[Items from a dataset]
━━━
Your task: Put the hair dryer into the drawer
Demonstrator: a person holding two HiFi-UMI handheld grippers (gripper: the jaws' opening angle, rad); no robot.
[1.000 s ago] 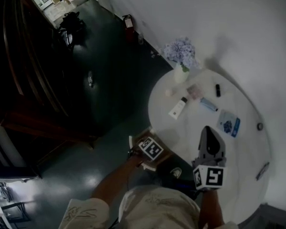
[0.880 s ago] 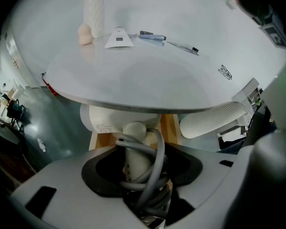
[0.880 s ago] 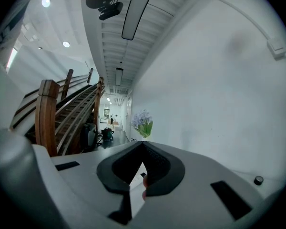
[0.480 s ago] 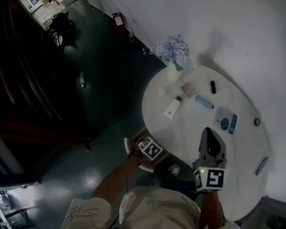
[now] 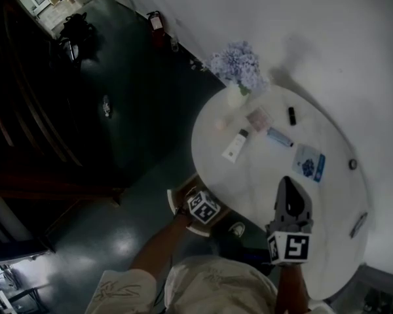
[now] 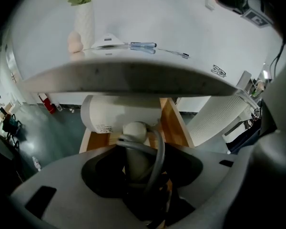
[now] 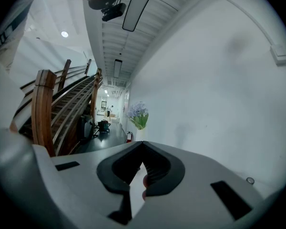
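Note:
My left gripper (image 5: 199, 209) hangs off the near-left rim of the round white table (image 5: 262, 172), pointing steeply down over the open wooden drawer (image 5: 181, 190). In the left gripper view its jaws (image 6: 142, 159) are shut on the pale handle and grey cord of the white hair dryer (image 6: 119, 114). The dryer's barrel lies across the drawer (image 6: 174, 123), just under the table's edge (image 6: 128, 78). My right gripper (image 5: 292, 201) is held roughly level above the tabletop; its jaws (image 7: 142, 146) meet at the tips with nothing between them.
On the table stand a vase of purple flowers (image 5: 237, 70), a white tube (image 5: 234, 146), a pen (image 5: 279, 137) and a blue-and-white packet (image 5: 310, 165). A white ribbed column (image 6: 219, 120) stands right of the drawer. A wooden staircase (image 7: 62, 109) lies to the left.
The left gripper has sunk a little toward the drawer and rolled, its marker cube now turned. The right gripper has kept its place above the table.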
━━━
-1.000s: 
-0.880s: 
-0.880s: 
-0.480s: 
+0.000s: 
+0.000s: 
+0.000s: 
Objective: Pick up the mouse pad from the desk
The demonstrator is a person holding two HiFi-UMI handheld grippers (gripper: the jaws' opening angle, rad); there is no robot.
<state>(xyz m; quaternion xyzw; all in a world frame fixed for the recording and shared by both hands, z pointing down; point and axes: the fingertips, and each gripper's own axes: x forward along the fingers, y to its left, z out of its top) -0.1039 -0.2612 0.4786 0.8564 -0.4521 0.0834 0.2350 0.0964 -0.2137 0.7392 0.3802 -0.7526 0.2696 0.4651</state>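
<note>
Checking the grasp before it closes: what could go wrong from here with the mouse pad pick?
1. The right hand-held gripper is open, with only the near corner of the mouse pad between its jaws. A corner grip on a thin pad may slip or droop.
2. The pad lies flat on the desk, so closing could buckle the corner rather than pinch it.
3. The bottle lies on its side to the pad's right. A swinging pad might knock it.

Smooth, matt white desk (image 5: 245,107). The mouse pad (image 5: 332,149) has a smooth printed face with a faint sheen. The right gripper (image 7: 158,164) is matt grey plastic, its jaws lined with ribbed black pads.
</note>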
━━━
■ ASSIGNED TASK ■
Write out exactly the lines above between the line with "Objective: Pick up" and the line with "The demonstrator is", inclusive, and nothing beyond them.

■ RESPONSE AREA ■
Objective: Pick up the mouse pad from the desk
The demonstrator is a person holding two HiFi-UMI handheld grippers (gripper: the jaws' opening angle, rad); there is no robot.

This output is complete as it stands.